◆ **Work to complete**: Filter out every line below that lacks "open", and copy the rest.

◆ **Given information**:
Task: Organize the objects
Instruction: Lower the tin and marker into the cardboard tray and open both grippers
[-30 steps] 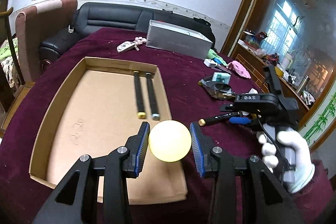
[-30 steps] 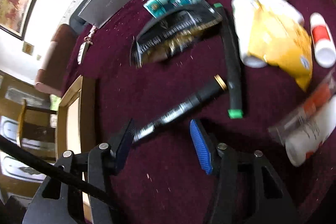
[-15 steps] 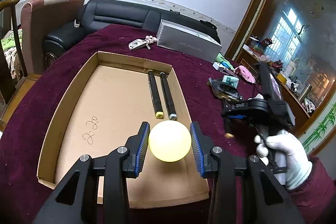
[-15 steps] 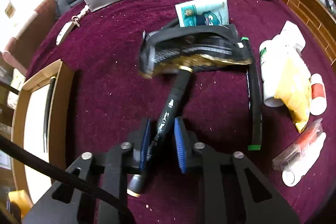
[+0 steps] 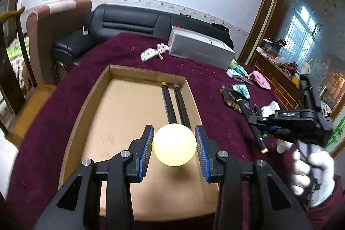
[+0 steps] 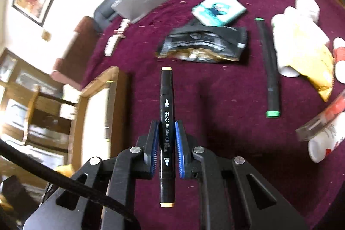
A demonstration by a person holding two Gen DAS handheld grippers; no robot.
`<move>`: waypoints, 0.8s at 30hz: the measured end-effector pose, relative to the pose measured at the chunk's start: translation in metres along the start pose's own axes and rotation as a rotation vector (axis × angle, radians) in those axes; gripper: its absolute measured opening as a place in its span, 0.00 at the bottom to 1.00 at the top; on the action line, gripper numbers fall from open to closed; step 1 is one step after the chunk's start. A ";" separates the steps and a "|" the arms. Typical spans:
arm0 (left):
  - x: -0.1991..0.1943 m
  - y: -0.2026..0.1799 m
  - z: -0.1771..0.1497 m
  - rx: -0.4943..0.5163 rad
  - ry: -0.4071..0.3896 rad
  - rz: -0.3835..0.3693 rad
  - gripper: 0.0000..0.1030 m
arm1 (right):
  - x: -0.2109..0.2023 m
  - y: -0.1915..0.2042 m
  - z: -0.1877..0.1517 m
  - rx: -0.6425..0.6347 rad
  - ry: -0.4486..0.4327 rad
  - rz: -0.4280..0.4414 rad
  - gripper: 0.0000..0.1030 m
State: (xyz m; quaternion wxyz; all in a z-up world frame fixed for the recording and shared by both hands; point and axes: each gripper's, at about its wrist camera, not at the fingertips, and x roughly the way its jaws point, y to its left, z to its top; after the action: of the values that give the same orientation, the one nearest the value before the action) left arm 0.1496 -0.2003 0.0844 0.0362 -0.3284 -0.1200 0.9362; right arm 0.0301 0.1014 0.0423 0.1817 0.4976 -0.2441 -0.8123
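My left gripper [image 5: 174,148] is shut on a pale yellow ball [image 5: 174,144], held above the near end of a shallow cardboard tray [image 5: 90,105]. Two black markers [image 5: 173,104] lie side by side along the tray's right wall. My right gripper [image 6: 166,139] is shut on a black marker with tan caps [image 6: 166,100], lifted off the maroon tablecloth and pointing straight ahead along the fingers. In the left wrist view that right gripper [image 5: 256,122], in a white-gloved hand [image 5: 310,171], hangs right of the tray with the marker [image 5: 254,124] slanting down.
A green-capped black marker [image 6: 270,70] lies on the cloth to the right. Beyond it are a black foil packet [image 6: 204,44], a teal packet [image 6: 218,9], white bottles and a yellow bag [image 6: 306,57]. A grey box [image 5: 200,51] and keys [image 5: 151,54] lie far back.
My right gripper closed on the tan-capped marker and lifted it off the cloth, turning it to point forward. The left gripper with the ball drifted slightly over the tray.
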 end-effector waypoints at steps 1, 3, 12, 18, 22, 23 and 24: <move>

◆ **Written answer**:
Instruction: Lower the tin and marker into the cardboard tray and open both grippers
`<move>`: waypoints, 0.8s at 30hz: the measured end-effector pose, relative to the pose measured at the chunk's start: translation in metres along the start pose's own axes and rotation as a rotation vector (axis × angle, radians) in those axes; gripper: its absolute measured opening as a place in its span, 0.00 at the bottom to 1.00 at the top; on the action line, gripper numbers fall from open to closed; step 1 is one step after the chunk's start. A ";" separates the steps and a "|" the arms. Typical spans:

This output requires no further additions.